Il s’agit là d’un exemple de réussite de Panafricanisme, car la moitié des habitants de
Saint-Domingue étaient nés en Afrique. Les Haïtiens ont surmonté leurs différences
ethniques, tandis que beaucoup d’autres territoires subissent des divisions ethniques
alimentées par le néocolonialisme.

Cet épisode épique ne cesse d’inspirer certains grands auteurs, à l’image d’Aimé Césaire ou encore de Victor Hugo, mais aussi certaines figures politiques, comme Christiane Taubira.

« Ce n’est pas à moi seule que le peuple d’Ayiti a ouvert les avenues d’un monde de justice
et de fraternité. Ce fut aussi au monde noir, dans son entier, qui reconnaît la première
République indépendante, arrachée puis codifiée par d’anciens esclaves, édifiée à la
morgue de l’Empire colonial. Les opprimés, les évadés de toute servitude, trouvèrent, dans
la première constitution d’Ayiti cette perle de fraternité qui offrait liberté et nationalité à tous
ceux qui foulaient ce sol encore fumant. »
Christiane Taubira, Lettre au peuple d’Ayiti, 7 Janvier 2020

« J’aime votre pays, votre race, votre liberté, votre révolution, votre République. Votre île
magnifique et douce plaît à cette heure aux âmes libres ; elle vient de donner un grand
exemple ; elle a brisé le despotisme. Elle nous aidera à briser l’esclavage. Haïti est
maintenant une lumière. Il est beau que parmi les flambeaux du progrès, éclairant la route
des hommes, on en voit un tenu par la main d’un nègre. Votre frère, Victor Hugo
»
Victor Hugo, Communiqué de Hauteville-House, 31 mars 1860

« Jamais nous ne compenserons tout à fait ce que nous devons au nègre fondateur. Le
nègre fondateur, c’est la Révolution de Saint-Domingue, c’est Toussaint Louverture. Notre
dignité, notre existence n’a longtemps tenu qu’à cet évènement fondateur : J’ai trouvé en
Haïti plus qu’un apport majeur à la pensée que j’ai essayé de construire. Haïti où la
négritude se mit debout pour la première fois… Ce fut leur conquête. Leur conquête était
aussi pour nous tous. Si nous en étions dignes ! »
Aimé Césaire, dans Conversations sur Haïti, 2008.
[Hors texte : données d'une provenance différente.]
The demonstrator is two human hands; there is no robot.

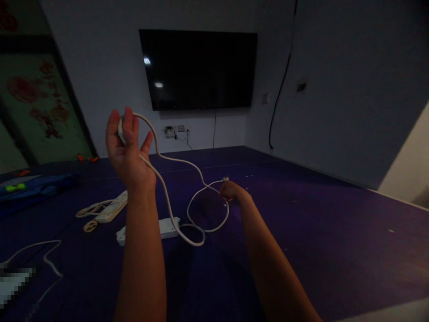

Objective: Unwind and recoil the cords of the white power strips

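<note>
My left hand (pixel 129 150) is raised with its fingers partly spread, and a white power cord (pixel 164 179) is wound around it and held there. From this hand the cord hangs down in a long curve and lies in loops on the dark blue floor. My right hand (pixel 234 190) is low at the loops, its fingers closed on the cord close to the white plug (pixel 225 179). Exactly how those fingertips grip is hard to see. Behind my left forearm lies a white power strip (pixel 168 228), partly hidden, which the cord meets at its right end.
Another power strip (pixel 112 210) with a bundled cord lies to the left. A thin white cable (pixel 50 259) runs at the lower left, near blue cloth (pixel 43 185). A television (pixel 201 69) hangs on the wall above sockets (pixel 181 128); a black cable (pixel 281 89) dangles at right.
</note>
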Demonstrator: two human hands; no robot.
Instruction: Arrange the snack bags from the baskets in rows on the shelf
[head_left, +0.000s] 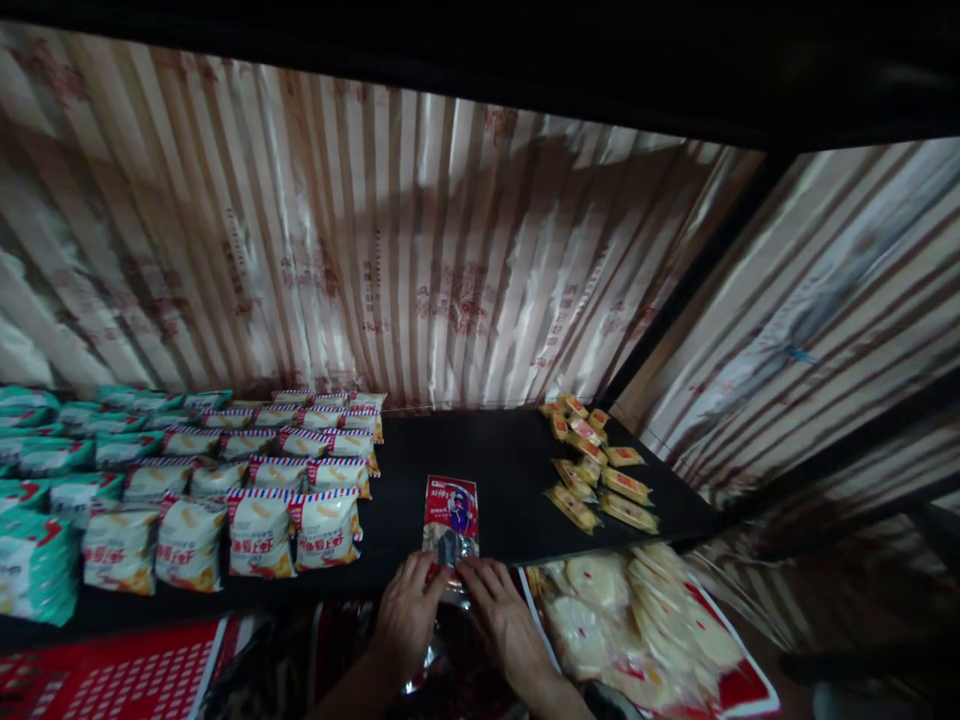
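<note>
Head view: touches red packet [451, 512] pointing lengthwise away from left hand [409, 608] and right hand [504, 612]; cannot tell whether clamped.

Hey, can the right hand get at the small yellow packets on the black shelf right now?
Probably yes: nothing visible stands between the right hand and the yellow packets, just black shelf surface. It may need to leave the red packet first.

No text is legible: red characters on white-and-orange plastic snack bags [327, 530], white lettering on the flat red plastic pouch [451, 510] and reddish print on striped wall sheeting [472, 230] are blurred.
</note>
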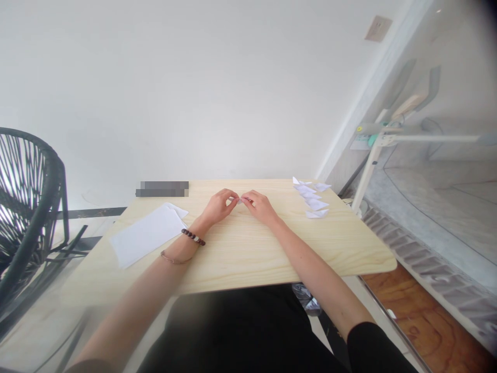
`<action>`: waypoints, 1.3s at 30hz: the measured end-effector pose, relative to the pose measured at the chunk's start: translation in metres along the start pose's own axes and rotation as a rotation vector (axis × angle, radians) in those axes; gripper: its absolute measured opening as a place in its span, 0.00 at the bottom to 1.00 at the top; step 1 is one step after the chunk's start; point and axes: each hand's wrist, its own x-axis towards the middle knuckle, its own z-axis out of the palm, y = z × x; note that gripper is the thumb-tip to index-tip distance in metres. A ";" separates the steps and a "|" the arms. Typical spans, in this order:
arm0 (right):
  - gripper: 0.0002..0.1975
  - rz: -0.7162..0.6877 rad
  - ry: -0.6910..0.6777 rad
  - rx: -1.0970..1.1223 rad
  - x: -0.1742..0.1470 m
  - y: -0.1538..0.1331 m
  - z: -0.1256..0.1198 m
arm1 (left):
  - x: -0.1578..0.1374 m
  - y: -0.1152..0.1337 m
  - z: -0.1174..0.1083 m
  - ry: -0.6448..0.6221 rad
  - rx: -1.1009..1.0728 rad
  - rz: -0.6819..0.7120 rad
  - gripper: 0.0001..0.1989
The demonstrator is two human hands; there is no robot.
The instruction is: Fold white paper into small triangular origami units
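Observation:
My left hand (222, 205) and my right hand (259, 205) meet above the middle of the table, fingertips nearly touching. Both are closed in a pinch on a small folded piece of paper (239, 201), mostly hidden by the fingers. To the right of my right hand, several folded white paper boats (310, 196) stand in a close row running toward the back. Left of my left hand lies a stack of white paper sheets (149, 235), with one corner turned up.
The light wooden table (240, 259) backs onto a white wall. A blurred-out dark object (162, 189) lies at its back left. A dark woven chair (33, 207) stands at the left, and a white metal frame (368, 176) rises beyond the right edge.

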 end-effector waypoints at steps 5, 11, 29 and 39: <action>0.11 -0.010 0.025 0.004 0.000 0.001 0.001 | 0.000 -0.001 0.001 0.008 -0.048 -0.059 0.12; 0.12 0.058 0.109 0.069 0.001 0.003 0.003 | 0.001 -0.008 0.004 0.018 -0.393 -0.291 0.17; 0.15 0.338 0.095 0.331 -0.001 0.012 0.007 | 0.001 -0.017 0.002 0.054 -0.626 -0.424 0.19; 0.14 0.221 0.029 0.173 -0.002 0.001 0.001 | -0.003 -0.011 0.003 -0.106 -0.632 -0.416 0.19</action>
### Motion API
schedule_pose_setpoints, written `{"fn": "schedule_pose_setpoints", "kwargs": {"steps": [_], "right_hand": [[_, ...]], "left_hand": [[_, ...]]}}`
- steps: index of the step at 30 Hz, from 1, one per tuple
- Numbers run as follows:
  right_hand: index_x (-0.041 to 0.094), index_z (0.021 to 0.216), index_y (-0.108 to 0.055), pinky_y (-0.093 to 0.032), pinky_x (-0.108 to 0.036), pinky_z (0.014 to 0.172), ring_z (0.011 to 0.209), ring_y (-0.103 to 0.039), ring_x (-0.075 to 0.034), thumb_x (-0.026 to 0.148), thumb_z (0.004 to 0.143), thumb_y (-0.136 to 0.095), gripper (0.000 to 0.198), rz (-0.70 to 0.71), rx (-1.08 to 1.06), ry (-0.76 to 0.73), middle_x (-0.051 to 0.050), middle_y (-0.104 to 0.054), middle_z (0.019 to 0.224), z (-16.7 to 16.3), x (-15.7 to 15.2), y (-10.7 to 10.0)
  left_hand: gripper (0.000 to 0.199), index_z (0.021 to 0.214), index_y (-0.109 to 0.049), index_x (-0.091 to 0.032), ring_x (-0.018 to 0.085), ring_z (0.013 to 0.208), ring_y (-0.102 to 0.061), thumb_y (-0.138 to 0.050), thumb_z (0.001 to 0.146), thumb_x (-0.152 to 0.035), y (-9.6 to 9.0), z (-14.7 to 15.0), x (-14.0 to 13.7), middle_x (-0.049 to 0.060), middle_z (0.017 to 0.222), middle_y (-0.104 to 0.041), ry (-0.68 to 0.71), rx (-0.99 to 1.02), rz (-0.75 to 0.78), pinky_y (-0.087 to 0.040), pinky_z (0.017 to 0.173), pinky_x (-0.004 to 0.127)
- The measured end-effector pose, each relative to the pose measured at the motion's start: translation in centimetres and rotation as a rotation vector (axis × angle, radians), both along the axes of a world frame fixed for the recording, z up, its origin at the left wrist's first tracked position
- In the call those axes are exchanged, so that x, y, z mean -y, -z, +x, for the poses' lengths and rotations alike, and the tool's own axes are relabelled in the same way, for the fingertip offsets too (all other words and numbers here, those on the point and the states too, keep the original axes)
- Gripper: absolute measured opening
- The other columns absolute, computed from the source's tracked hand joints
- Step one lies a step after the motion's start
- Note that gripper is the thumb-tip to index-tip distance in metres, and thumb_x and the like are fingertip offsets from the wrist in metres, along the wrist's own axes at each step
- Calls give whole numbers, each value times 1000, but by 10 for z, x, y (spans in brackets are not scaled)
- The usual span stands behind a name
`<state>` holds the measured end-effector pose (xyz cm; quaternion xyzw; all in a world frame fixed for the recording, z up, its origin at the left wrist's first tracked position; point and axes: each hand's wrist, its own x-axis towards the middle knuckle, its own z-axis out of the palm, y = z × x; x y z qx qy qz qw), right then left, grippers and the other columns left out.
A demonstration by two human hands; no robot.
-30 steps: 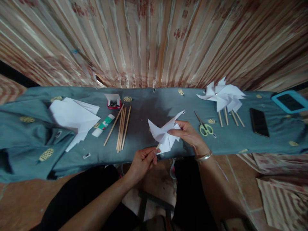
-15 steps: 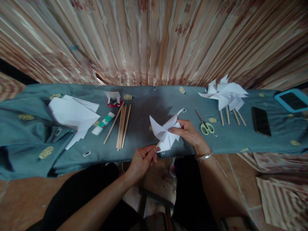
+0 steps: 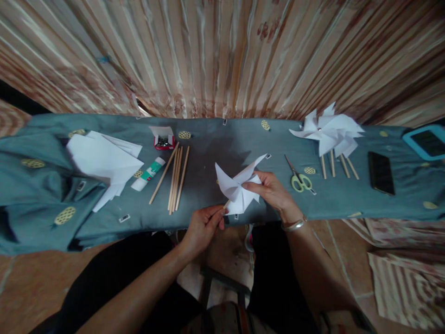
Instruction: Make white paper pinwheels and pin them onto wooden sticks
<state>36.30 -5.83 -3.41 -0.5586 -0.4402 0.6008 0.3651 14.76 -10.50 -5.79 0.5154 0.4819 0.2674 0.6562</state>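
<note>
A white paper pinwheel (image 3: 239, 185) is held over the near edge of the cloth-covered table. My left hand (image 3: 205, 227) is closed around its wooden stick (image 3: 226, 204), just below the blades. With thumb and fingers, my right hand (image 3: 271, 190) pinches the pinwheel at its centre and right blades; the fingers behind the paper are hidden. Left of the pinwheel lie several loose wooden sticks (image 3: 178, 181). A small red-and-white box of metal pins (image 3: 163, 141) stands open behind them, and a green-and-white glue stick (image 3: 149, 174) is beside them.
Folded white paper sheets (image 3: 104, 160) lie on the left of the grey-green cloth (image 3: 205, 139). To the right are green-handled scissors (image 3: 299, 181), several finished pinwheels (image 3: 332, 132), a dark phone (image 3: 381, 172) and a blue-framed device (image 3: 426, 141). A striped curtain (image 3: 208, 60) hangs behind the table.
Both hands keep their hold on the pinwheel, and its pose is nearly the same. The view has shifted slightly.
</note>
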Motion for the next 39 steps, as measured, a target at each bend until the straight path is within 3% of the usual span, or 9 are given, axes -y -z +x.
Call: {"fn": "schedule_pose_setpoints", "kwargs": {"steps": [9,16,21,24,32,36,39], "right_hand": [[16,83,-70,-37,-24,54,57,-49,-10,41,64,-79,32,-17,30,9,3,-62,65,-2,-1,8],[17,87,-69,-35,-23,53,57,-47,-10,45,65,-81,38,30,88,-19,3,-61,68,1,-5,-2],[19,94,-71,-42,-26,60,67,-55,-13,47,74,-76,35,146,125,-12,0,-68,79,5,-7,-7],[20,102,-72,-48,-28,71,79,-62,-17,51,74,-76,42,186,90,58,-3,-73,93,6,-8,-6],[24,101,-70,-50,-33,86,92,-66,-19,58,73,-76,45,290,42,447,-4,-75,97,4,-10,-3],[21,90,-70,-51,-34,81,87,-66,-21,57,77,-72,39,363,146,528,-6,-74,89,0,-8,-2],[21,77,-68,-49,-32,70,72,-63,-19,58,76,-72,37,371,161,504,-3,-70,73,-6,-5,0]], "left_hand": [[47,55,-53,-18,9,46,-32,-52,84,-55,-4,-2,0,-4,49,-39,17,-17,-15,-22,46,24],[49,76,-64,-16,5,37,-30,-64,71,-65,-6,2,-8,-5,51,-51,-36,151,-212,-18,40,22],[48,77,-65,-14,3,34,-31,-70,70,-61,-9,2,-13,-4,54,-56,-67,221,-242,-16,38,22],[47,80,-67,-13,2,34,-30,-72,71,-59,-13,2,-16,-4,54,-56,-107,264,-255,-14,39,22],[47,81,-67,-11,2,34,-31,-78,67,-55,-28,3,-32,-5,52,-55,-247,384,-246,-12,39,21],[48,82,-68,-11,4,38,-38,-81,64,-53,-33,5,-41,-4,55,-57,-325,438,-205,-18,39,21],[47,81,-70,-12,6,46,-46,-83,62,-52,-37,7,-48,-2,58,-60,-389,488,-181,-29,45,21]]}}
Nous prêtons une longue pensée pour Haïti qui connaît une période de haute fragilité, liée à
la guerre des gangs, alimentés par les grandes puissances actuelles (Etats-Unis, Canada,
France) qui soutiennent financent les armes et pompent les ressources souterraines de l’île.

Ainsi, prêtons attention à ce grand peuple, bien trop occulté aujourd’hui.